W oddali ujrzała czarnowłosego jeźdźca, który się zbliżał coraz szybciej na swoim rumaku.
- Pani, wojewoda i Zawisza proponują już powrót na Wawel - odezwał się Bolko, zeskakując z konia - Robi się coraz zimniej i ciemniej, królowo.
- Już wracamy - westchnęła - Nie musisz bać się o swoją głowę.
Rycerz pomógł po kolei z każdej z niewiast wsiąść na konia. Wszyscy udali się w podróż powrotną na Wawel.
W głowie Jadwigi kotłowała się myśl, że być może jest brzemienna. Gdyby tak było, byłaby rozanielona. Zawsze marzyła o gromadce pociech, którym mogłaby przelać miłość do Boga i poddanych. Oczami wyobraźni jak uczyła swoją ukochaną Elżbietkę łaciny i jej rodzimego języka. Synów by wychowała na prawych i dzielnych rycerzy jak ich ojciec i jej ojciec. Córkom nigdy by nie dała odczuć, że są mniej kochane. Miała w głowie, jedno wspomnienie jak matką ją traktowała, tylko dlatego, że nie była tym wymodlonym następcą tronu. Wszystko się zmieniło po śmierci jej starszej siostry, Katarzyny. Dopiero wtedy poznała prawdziwą matczyną miłość.
***
Wawel
W sali tronowej trwała narada, w której udział brali najważniejsi panowie polscy.

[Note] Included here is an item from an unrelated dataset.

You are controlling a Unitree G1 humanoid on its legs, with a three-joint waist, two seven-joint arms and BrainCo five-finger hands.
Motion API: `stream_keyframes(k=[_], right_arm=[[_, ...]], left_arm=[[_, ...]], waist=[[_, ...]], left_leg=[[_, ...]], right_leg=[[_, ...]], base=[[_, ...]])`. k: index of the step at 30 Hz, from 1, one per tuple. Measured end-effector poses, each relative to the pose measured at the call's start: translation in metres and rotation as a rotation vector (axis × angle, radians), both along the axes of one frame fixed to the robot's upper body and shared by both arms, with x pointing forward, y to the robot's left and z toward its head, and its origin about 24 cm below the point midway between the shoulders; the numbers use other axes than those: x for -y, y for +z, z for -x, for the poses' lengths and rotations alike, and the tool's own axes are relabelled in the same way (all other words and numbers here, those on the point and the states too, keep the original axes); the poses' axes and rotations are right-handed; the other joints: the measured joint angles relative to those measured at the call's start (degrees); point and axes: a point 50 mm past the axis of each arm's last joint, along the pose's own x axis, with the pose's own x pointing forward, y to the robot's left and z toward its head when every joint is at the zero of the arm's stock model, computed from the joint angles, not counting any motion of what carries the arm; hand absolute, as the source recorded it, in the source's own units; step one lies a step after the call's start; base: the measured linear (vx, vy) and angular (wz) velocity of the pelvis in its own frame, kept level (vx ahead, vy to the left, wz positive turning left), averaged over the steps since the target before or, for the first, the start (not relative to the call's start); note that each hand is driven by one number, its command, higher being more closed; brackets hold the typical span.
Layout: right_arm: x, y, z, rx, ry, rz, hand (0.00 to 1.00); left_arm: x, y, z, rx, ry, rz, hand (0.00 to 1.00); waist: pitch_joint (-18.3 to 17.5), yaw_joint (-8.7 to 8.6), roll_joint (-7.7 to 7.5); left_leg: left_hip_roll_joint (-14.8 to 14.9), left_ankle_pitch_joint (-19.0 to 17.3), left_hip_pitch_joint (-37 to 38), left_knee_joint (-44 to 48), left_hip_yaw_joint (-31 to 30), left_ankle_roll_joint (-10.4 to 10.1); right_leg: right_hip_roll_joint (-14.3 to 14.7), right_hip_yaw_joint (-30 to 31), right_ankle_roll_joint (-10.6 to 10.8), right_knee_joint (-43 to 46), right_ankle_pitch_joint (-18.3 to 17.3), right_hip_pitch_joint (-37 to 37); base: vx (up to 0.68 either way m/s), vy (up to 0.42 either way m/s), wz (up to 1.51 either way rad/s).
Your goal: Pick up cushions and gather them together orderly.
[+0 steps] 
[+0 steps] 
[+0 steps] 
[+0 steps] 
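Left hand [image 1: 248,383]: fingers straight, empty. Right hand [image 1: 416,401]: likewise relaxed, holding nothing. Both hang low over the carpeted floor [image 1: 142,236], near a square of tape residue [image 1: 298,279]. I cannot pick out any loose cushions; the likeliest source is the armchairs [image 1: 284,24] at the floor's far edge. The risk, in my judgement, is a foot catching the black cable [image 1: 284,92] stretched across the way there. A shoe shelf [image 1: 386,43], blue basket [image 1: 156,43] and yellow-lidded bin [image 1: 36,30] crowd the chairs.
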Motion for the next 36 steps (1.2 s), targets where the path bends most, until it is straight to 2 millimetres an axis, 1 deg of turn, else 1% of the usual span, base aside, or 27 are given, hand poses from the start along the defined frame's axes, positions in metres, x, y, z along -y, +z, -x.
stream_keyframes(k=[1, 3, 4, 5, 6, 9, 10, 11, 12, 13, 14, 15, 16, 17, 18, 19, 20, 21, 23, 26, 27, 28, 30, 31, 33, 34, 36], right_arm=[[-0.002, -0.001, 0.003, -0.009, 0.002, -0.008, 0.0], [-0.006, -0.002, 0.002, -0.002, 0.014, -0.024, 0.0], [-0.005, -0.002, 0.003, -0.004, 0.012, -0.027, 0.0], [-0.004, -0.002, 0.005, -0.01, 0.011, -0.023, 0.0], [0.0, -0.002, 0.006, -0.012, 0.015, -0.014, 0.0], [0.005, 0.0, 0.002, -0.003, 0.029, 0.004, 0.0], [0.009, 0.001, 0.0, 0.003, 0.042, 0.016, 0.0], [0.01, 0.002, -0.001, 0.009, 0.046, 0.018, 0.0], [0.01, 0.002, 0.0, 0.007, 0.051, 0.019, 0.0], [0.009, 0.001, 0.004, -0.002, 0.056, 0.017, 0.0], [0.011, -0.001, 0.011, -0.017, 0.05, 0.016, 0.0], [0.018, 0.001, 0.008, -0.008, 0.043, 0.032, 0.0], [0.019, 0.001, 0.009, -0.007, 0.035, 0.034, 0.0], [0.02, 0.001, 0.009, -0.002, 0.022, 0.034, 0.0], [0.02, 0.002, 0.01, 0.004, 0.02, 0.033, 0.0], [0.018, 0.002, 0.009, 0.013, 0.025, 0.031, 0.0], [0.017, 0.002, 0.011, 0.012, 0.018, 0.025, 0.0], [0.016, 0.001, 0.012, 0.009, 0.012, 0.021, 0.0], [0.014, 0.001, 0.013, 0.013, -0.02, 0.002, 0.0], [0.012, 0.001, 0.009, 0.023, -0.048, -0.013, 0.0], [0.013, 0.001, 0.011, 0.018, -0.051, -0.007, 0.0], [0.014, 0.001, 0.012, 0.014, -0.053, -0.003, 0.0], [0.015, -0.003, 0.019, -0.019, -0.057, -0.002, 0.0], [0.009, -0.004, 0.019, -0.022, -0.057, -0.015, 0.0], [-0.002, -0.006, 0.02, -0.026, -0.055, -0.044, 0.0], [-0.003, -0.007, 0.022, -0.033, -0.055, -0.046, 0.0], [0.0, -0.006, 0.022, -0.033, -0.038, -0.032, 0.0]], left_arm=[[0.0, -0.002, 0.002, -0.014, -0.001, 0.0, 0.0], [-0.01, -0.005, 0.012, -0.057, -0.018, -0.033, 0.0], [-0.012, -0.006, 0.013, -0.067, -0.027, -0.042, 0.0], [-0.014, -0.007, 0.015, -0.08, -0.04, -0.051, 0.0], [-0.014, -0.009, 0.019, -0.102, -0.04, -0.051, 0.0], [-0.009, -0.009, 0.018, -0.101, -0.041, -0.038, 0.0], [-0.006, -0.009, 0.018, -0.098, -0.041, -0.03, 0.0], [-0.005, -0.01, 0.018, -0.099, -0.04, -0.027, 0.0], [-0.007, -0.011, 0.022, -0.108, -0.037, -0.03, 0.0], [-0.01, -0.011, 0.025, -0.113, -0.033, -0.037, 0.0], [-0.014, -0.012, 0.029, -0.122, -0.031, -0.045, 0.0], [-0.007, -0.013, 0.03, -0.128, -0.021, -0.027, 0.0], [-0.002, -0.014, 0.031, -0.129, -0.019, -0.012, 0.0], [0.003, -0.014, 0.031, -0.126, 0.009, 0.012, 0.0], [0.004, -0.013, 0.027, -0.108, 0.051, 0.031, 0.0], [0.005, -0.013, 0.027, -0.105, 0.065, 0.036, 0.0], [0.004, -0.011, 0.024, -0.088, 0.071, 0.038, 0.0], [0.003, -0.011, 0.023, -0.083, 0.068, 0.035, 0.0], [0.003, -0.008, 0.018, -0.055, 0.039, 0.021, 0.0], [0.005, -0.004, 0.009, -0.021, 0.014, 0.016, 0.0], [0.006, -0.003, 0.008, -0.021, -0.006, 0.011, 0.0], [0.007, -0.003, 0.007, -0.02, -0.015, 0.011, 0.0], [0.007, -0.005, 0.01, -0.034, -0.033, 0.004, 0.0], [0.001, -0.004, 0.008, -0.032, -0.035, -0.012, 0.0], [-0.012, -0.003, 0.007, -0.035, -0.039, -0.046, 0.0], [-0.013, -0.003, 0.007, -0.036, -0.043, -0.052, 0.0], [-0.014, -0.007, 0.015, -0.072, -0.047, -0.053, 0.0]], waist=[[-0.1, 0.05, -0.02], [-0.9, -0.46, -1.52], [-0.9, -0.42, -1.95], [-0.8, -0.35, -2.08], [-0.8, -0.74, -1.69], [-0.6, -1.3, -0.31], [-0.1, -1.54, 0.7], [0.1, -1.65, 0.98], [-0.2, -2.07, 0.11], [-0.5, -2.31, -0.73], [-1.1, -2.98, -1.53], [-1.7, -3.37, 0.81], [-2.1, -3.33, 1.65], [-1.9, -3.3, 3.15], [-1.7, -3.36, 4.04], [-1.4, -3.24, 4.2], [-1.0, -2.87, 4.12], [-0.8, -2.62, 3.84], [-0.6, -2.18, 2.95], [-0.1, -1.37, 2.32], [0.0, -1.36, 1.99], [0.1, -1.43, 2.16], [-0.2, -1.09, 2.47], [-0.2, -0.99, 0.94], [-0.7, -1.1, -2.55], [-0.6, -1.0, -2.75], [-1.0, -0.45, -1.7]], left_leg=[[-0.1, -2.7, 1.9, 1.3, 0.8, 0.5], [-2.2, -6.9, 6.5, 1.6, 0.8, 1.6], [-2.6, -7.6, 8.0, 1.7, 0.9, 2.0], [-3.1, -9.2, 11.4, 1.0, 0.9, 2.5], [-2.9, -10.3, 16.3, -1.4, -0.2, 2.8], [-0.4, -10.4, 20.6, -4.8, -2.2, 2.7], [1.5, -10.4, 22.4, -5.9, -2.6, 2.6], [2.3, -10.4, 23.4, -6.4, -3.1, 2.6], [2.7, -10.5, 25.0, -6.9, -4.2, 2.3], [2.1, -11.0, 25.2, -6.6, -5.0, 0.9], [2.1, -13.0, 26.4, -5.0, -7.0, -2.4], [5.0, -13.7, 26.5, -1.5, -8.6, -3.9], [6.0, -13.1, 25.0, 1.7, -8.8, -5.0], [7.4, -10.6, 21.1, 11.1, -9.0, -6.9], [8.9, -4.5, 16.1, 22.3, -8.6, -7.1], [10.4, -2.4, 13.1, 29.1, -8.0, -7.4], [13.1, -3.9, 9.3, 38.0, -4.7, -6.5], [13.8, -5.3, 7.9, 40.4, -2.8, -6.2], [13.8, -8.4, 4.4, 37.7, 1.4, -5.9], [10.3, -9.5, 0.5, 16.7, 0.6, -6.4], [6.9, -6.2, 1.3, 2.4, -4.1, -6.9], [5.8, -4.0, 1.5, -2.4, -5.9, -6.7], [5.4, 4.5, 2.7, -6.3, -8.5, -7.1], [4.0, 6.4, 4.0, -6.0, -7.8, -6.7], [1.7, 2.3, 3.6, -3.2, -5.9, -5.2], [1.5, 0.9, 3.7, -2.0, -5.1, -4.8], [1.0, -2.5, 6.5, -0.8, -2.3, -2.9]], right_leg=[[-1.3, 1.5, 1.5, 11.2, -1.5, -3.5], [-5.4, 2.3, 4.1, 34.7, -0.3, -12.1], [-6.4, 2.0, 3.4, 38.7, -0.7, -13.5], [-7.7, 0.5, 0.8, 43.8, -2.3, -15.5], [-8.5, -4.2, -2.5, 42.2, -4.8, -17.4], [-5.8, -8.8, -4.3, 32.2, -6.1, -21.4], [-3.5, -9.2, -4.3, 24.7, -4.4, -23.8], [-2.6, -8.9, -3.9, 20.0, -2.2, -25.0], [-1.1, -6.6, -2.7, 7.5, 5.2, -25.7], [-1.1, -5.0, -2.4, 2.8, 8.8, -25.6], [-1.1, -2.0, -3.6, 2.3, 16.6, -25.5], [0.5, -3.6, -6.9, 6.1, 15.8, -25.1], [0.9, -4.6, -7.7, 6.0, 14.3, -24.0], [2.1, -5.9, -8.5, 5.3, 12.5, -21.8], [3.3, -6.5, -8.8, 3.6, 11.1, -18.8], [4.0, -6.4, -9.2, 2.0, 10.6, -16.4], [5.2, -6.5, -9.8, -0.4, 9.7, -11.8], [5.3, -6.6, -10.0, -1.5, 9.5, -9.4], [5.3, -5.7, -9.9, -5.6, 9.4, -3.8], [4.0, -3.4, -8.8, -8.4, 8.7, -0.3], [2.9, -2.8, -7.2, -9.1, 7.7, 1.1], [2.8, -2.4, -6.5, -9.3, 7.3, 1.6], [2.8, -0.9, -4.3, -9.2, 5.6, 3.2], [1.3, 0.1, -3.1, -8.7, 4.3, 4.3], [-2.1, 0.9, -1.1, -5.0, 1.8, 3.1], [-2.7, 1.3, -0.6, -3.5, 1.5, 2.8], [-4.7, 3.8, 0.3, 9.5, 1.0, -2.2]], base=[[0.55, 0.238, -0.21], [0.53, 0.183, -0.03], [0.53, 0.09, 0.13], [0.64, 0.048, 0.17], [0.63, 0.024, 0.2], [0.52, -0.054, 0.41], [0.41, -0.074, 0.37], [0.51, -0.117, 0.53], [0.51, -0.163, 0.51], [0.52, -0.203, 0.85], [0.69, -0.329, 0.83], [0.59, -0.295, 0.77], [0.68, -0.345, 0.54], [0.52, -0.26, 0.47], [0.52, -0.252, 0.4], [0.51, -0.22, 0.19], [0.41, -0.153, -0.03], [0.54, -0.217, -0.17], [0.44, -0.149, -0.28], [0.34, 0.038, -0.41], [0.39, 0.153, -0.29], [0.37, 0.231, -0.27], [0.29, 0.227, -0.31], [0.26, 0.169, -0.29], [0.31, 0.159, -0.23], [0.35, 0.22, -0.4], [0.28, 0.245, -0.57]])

- Panowie potrzebuje dwóch posłów, którzy bez wahania wyruszą do księcia Jana Meklemburskiego.
- A z jakim poselstwem ma się udać? - zapytał Spytek.
- Potrzebujemy nowych sojuszników, a żaden sojusz nie będzie trwalszy od małżeństwa. Dzięki temu pokonamy Opolczyka.
Powiedziawszy, to król nie zobaczył min, jakie przystroiły szlacheckie twarze. Było widać od razu, że niesmak im kolejna wojna.
- Królu kolejna wojna? - zapytał kasztelan Krakowski — Rycerze potrzebują odpoczynku od tych utarczek między Opolczykiem a Tobą, Panie. Są zmęczeni kolejnymi wojnami. Korona potrzebuje spokoju i pokoju, a jeszcze bardziej potrzebuje prawowitego dziedzica Korony.
- Królestwo Polskie i Księstwo Litewskie ma dziedzica, królewnę Elżbietę — odezwał się od razu Melsztyński.
- Spytku, Spytku, ale to niewiasta... - wymamrotał Dymitr — Nie daj Boże, żeby była taka charakterna jak nasza Pani...
- Co tam mamroczesz Dymitrze?
- Spytku kolejna niewiasta nie może rządzić, tu jest potrzebny syn z krwi króla Władysława i królowej Jadwigi.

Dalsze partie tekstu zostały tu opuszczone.